Beni Bu Güzel Havalar Mahvetti...
Ben kışı en çok çocukken sevdim. Benim için kış, gri Ankara'nın kuru ayazı değildi tabi. Evimizin önündeki yaşlı ve ihtişamlı sokak lambasının loş ışığında dans eden kar taneleri, bir gecede tüm ağaçları, evleri, arabaları farklılık gözetmeksizin eşitleyen o bembeyaz örtü ve iyi, kötü, çirkin, güzel bütün insanların yüzüne bir anlık da olsa aynı şekilde, aynı anda yansıyan o şaşkın, masum, çocuksu ifade...
Kardan geriye kalan kış ise, yataktan çıktıktan sonra gece tekrar yatağa girinceye kadar asla ısınmayacak iki küçük ayak, pembe bir burun ve iki yanak, beslenme çantamda çok üşümüş bir tost, biraz hastalık, biraz sabırsızlık, değdiğimde yanmaktan ısınmayı bir türlü beceremediğim kalorifer petekleri demekti benim için. Çocukken zoruma giden, yatağımdan yaka paça çıkarılmak suretiyle erken kaldırılmak değildi aslında, asıl derdim sabah sabah evden çıkmaktı. En çok da kışları... Kasabın önünde ciğer bekleyen kedi gibi, uzun dolmuş kuyruğunda sıranın kendisine gelmesini bekleyen yorgun vatandaş gibi bekledim baharı hayatımın bütün kışlarında.
Şimdi ne zaman ışığında karların koşturduğu bir sokak lambası görsem, çocuk oluyor içim. 5 dakikalık izin için 5 saat yalvaran, kartopu savaşlarında hep vurulan ve kimseyi vuramayan, patates baskılar gibi kendini yere atıp karda izlerini çıkaran, yuvarlak hatlı olmasa da nispeten dörtgen denilebilecek kardan adamlar yapan, hafif eğimli toprak arazide kızakla kayıyormuşçasına poşetlerle yuvarlanan o kardan çocuğu görüyorum lambanın hemen altında...
Bu kadar konuştum ama aslında benim en sevdiğim mevsim bahar, ilkbahar:)
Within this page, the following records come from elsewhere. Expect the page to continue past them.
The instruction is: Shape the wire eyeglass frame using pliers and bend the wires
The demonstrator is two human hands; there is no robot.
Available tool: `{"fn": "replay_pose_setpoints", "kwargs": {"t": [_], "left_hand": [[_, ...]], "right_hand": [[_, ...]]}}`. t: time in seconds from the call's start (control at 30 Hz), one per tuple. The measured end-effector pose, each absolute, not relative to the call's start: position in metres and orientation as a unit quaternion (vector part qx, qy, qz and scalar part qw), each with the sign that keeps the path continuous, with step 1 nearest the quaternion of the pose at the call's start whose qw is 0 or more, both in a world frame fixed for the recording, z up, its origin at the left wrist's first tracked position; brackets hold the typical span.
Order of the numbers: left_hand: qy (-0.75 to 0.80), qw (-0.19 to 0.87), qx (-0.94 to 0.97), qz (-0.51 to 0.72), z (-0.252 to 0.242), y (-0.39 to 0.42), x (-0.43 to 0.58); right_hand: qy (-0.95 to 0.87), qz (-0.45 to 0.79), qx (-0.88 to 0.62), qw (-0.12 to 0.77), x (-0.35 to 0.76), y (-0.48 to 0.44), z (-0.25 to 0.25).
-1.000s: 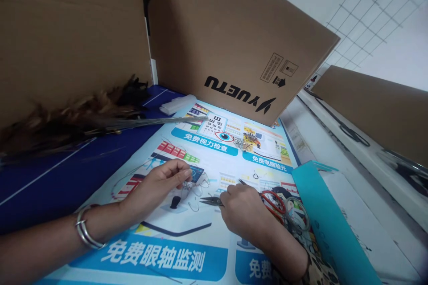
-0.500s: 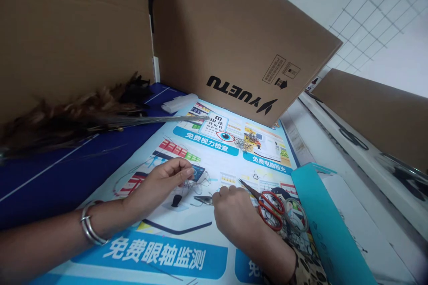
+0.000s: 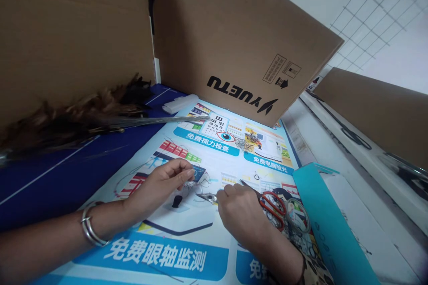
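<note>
My left hand [image 3: 174, 177] is closed in a pinch above the printed sheet. Fine looped wire [image 3: 204, 183] shows at its fingertips. In my right hand [image 3: 239, 207] is a pair of pliers [image 3: 207, 197], its handles hidden by the fist. The pliers' pointed jaws face my left hand, a short way from its fingertips. Red-handled scissors [image 3: 273, 205] lie just right of my right hand, their blades partly behind it. A clear roll of tape [image 3: 298, 216] rests beside the scissors on a pile of small pieces [image 3: 306, 240].
Brown feathers and thin wire stems [image 3: 160, 120] lie on the blue cloth at left. Cardboard panels [image 3: 234, 31] stand behind the printed sheet [image 3: 187, 213]. A small wire heap [image 3: 244, 143] sits farther back. A teal box flap [image 3: 327, 218] borders the right side.
My right hand and the pliers have shifted slightly to the right, away from my left hand. The left hand has stayed nearly in place.
</note>
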State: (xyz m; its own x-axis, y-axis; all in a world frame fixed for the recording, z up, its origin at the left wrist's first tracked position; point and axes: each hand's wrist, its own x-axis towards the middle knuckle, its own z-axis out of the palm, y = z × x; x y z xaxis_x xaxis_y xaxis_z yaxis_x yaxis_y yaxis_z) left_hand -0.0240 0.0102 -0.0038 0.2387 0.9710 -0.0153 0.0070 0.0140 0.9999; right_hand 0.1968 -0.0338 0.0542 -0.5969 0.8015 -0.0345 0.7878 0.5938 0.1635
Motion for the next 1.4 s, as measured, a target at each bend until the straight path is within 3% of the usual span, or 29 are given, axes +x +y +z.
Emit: {"fn": "replay_pose_setpoints", "kwargs": {"t": [0.23,0.47,0.67,1.17,1.4], "left_hand": [[0.409,0.574,0.552,0.446,-0.010,0.009,-0.022],[0.394,0.517,0.614,0.448,-0.017,0.004,-0.024],[0.388,0.456,0.697,0.395,-0.003,0.003,-0.026],[0.311,0.272,0.801,0.434,-0.005,0.005,-0.029],[0.298,0.221,0.809,0.457,-0.008,0.004,-0.031]], "right_hand": [[0.879,0.141,0.452,-0.055,0.200,-0.035,0.059],[0.871,0.182,0.443,-0.112,0.202,-0.032,0.055],[0.871,0.204,0.434,-0.111,0.203,-0.033,0.056],[0.876,0.248,0.406,-0.082,0.202,-0.036,0.059],[0.862,0.157,0.463,-0.135,0.203,-0.033,0.050]]}}
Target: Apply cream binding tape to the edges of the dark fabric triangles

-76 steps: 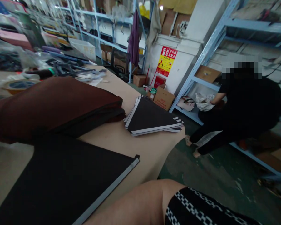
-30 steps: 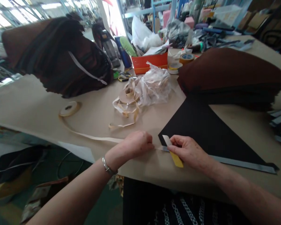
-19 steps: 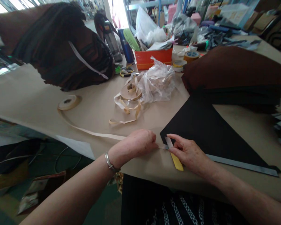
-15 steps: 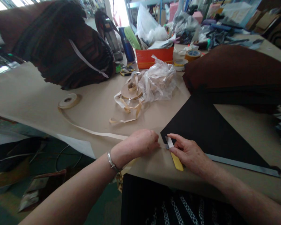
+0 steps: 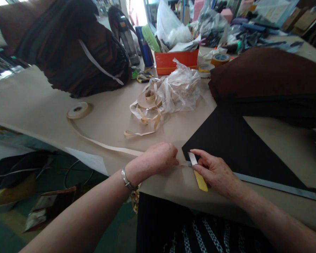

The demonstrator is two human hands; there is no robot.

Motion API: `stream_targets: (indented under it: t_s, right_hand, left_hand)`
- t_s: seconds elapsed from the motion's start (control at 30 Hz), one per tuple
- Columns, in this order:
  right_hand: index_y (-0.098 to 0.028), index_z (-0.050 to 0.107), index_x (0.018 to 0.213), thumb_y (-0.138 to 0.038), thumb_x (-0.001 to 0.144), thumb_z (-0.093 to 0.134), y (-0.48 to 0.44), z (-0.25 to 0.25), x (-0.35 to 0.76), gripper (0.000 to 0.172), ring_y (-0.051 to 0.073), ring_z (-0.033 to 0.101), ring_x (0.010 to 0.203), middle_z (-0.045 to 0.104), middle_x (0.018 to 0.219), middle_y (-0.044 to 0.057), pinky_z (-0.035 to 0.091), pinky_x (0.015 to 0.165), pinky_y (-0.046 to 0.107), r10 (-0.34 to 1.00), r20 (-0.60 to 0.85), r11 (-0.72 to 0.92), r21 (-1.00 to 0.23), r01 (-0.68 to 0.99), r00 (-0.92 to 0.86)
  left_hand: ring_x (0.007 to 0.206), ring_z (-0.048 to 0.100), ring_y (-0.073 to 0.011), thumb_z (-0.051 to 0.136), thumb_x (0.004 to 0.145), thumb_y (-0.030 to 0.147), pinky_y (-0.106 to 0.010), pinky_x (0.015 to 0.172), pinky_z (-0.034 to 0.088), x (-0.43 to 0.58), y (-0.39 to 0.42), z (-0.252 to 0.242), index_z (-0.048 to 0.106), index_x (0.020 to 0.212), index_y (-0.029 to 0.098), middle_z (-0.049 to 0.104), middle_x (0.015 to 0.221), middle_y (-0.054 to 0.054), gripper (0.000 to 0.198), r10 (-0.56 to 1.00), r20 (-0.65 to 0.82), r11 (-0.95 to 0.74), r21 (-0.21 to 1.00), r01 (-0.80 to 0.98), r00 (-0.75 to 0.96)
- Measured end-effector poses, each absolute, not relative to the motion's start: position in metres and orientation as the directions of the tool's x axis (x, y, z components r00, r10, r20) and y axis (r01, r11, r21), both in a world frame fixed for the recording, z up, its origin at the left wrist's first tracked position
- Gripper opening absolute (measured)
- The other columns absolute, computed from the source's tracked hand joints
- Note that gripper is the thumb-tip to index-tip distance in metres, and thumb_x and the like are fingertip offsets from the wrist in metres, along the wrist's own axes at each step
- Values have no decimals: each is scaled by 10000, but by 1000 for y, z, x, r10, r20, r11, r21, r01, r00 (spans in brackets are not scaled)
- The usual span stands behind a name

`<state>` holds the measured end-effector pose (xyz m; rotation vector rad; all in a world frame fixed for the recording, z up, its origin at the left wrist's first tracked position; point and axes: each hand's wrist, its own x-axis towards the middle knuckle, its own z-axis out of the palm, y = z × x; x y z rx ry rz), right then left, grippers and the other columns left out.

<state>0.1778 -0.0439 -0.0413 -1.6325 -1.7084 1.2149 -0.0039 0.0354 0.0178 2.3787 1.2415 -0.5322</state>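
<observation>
A black triangular fabric piece (image 5: 237,144) lies on the paper-covered table (image 5: 107,119), a grey tape strip (image 5: 276,185) running along its near edge. My left hand (image 5: 158,159) is closed in a pinch on the tape (image 5: 102,144) that leads back to a tape roll (image 5: 78,110), right at the triangle's left tip. My right hand (image 5: 215,172) grips a yellow-handled cutter blade (image 5: 197,173) and presses it on the tape at that tip. The two hands sit a few centimetres apart.
A crumpled clear plastic bag (image 5: 181,88) with peeled tape backing strips (image 5: 144,116) lies mid-table. Brown and black fabric stacks sit at the right (image 5: 268,77) and the far left (image 5: 65,49). An orange box (image 5: 176,60), tape rolls (image 5: 219,59), scissors (image 5: 144,76) and bottles crowd the back.
The view swung from the table's right end and a crouching person to my hands at the triangle's tip. Over the last second the hands barely moved; the blade stays on the tape.
</observation>
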Motion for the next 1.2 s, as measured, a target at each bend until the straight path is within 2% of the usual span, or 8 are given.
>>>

Bahar, geride bıraktığımız o hummalı kışa rağmen gecikmeden, eksilmeden, değişmeden gelebiliyorsa, bizim kırıtma lüksümüz yok bu hayatta. Konuşamayan, ağlayamayan, gülemeyen, yürüyemeyen bir ağaç bile onca ayaza, fırtınaya, kara kışa rağmen nasıl kök salıp toprağa, sımsıkı tutunuyorsa hayata; biz bunca yetiyle nasıl mahkum ederiz kendimizi uyuşukluğa? Bahanesi yok, şımarmayın. Hareket etmekten, yorulmaktan, düşmekten, doğrulmaktan, sevmekten, hayal kırıklığı yaşamaktan, paylaşmaktan, risk almaktan, yenilmekten, yaşamaktan korkmayın.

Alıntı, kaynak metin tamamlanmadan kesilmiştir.